### TASK ITEM
Only certain lines below are wanted: those starting at the line containing "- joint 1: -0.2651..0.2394" and ending at the line containing "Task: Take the", both included, each retyped exactly.

### PROVIDED DATA

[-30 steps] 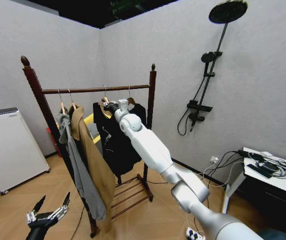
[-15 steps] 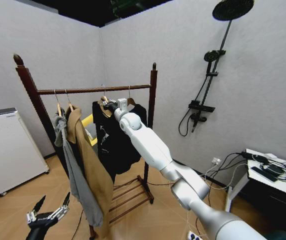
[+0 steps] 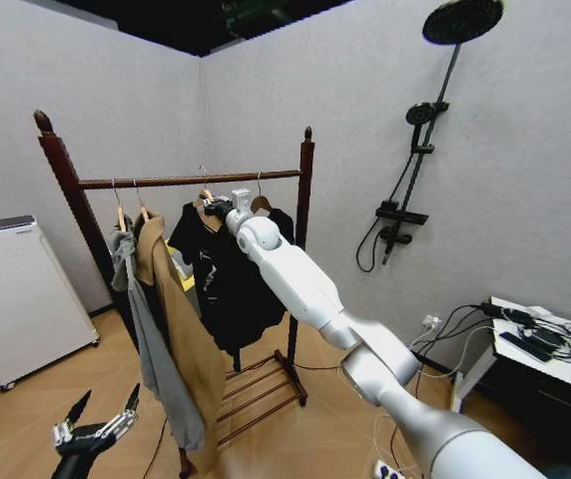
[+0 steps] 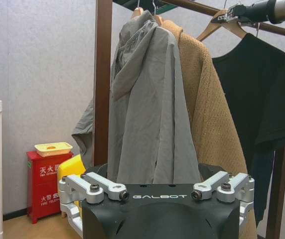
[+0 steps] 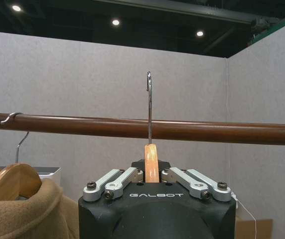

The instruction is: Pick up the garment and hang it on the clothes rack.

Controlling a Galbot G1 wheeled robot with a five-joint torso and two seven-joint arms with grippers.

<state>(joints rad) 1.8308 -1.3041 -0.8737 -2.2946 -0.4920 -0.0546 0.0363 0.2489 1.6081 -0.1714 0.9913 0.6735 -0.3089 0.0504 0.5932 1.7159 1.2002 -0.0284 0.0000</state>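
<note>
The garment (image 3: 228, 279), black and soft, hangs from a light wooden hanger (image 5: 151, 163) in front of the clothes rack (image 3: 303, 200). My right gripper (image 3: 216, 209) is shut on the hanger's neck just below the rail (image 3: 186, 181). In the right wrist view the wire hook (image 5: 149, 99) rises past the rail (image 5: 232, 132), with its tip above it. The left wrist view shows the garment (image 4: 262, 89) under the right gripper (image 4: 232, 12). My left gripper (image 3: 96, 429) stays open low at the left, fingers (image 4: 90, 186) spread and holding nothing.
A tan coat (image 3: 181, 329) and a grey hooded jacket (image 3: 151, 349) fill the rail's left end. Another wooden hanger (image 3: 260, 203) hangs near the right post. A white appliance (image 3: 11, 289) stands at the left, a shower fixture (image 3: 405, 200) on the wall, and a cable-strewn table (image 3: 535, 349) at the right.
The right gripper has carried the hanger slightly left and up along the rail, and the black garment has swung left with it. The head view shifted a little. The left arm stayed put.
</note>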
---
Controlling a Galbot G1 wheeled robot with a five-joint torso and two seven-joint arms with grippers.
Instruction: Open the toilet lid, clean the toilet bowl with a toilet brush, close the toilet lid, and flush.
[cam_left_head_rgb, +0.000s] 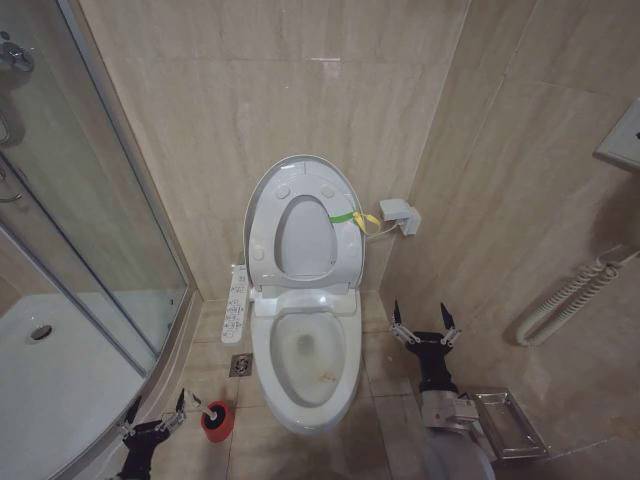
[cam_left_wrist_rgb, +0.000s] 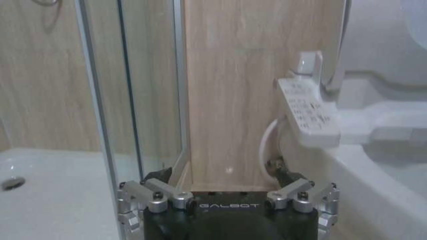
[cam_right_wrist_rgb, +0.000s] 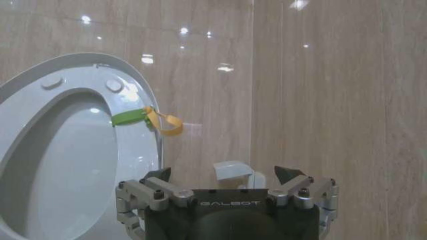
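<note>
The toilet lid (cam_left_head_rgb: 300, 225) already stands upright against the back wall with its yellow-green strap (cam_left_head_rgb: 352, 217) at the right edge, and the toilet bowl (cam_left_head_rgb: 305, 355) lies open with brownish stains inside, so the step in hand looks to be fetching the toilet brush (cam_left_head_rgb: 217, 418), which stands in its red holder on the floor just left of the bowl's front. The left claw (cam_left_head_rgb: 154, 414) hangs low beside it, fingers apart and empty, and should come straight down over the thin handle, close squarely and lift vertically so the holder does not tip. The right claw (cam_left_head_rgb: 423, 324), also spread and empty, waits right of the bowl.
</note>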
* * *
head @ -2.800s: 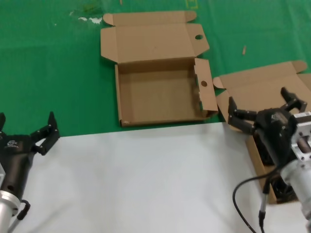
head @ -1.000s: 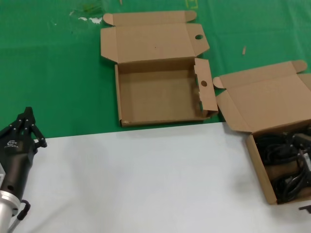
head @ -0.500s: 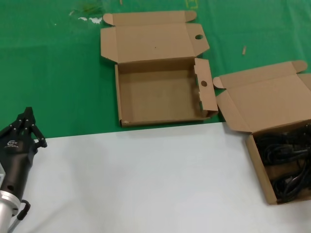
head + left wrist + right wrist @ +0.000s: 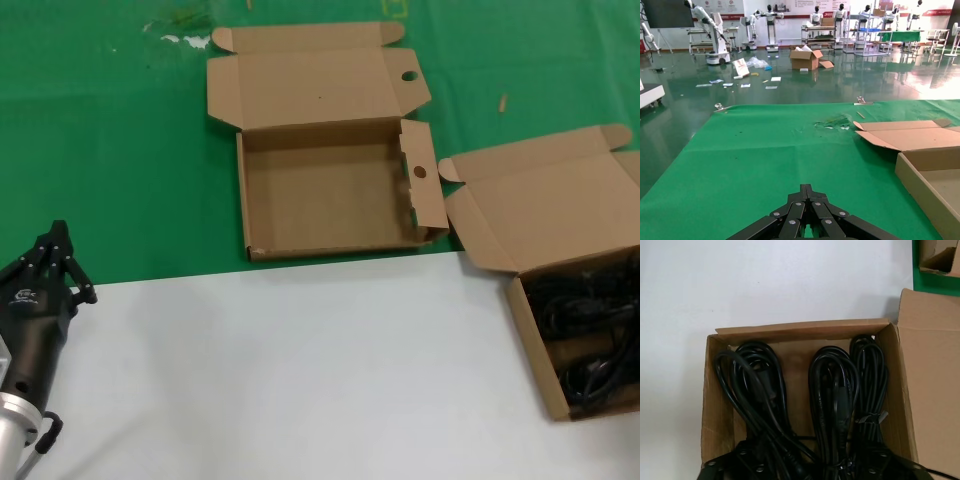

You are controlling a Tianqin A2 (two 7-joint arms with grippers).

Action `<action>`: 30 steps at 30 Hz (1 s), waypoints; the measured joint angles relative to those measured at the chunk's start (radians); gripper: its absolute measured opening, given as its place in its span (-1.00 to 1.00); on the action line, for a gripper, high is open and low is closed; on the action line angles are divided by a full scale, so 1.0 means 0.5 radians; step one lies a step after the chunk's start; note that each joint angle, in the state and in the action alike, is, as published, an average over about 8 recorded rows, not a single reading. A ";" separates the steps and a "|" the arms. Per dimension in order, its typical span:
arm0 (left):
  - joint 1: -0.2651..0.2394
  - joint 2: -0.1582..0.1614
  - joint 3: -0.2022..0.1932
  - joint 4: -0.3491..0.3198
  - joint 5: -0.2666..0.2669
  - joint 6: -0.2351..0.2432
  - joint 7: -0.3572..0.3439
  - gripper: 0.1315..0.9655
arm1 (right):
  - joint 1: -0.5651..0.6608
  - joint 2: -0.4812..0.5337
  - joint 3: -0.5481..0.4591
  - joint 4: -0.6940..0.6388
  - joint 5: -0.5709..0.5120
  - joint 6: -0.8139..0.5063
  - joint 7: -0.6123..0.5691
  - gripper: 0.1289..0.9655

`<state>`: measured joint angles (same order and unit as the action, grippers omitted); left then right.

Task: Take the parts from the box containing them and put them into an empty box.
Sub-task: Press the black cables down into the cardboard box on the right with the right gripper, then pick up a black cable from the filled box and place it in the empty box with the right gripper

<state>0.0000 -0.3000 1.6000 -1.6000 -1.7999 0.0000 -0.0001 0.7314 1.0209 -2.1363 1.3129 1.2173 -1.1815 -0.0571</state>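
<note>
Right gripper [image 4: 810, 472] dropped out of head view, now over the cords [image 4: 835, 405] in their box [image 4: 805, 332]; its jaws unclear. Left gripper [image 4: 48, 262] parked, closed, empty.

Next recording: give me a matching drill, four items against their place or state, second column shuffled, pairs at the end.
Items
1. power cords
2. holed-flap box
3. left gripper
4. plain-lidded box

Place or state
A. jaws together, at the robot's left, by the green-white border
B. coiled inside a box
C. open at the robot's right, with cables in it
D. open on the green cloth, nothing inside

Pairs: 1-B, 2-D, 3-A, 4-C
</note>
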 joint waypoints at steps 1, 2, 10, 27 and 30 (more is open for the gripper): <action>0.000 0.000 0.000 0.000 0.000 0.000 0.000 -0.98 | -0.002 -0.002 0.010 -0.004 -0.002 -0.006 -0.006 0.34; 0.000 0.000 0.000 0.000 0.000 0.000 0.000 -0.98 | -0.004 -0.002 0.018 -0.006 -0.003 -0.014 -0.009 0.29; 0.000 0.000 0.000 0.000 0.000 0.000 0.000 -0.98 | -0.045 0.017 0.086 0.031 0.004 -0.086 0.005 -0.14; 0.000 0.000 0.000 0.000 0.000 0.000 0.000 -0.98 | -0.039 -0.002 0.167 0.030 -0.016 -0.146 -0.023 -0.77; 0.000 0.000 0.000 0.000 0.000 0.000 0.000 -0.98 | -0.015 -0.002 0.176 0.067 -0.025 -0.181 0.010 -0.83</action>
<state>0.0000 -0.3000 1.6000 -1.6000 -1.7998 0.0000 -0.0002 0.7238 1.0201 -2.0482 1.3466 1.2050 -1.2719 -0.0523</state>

### SOLUTION FOR THIS EXERCISE
  - joint 1: -0.2651..0.2394
  - joint 2: -0.1582..0.1614
  - joint 3: -0.2022..0.1932
  - joint 4: -0.3491..0.3198
  - joint 5: -0.2666..0.2669
  - joint 6: -0.2351..0.2432
  - joint 7: -0.3572..0.3439
  - gripper: 0.1315..0.9655
arm1 (right):
  - joint 1: -0.5651..0.6608
  - joint 2: -0.4812..0.5337
  - joint 3: -0.5481..0.4591
  - joint 4: -0.6940..0.6388
  - joint 5: -0.5709..0.5120
  - joint 6: -0.8139..0.5063
  - joint 7: -0.6123..0.5691
  - gripper: 0.1289..0.9655

`<state>`: measured joint angles (same order and unit as the action, grippers omitted); left then right.

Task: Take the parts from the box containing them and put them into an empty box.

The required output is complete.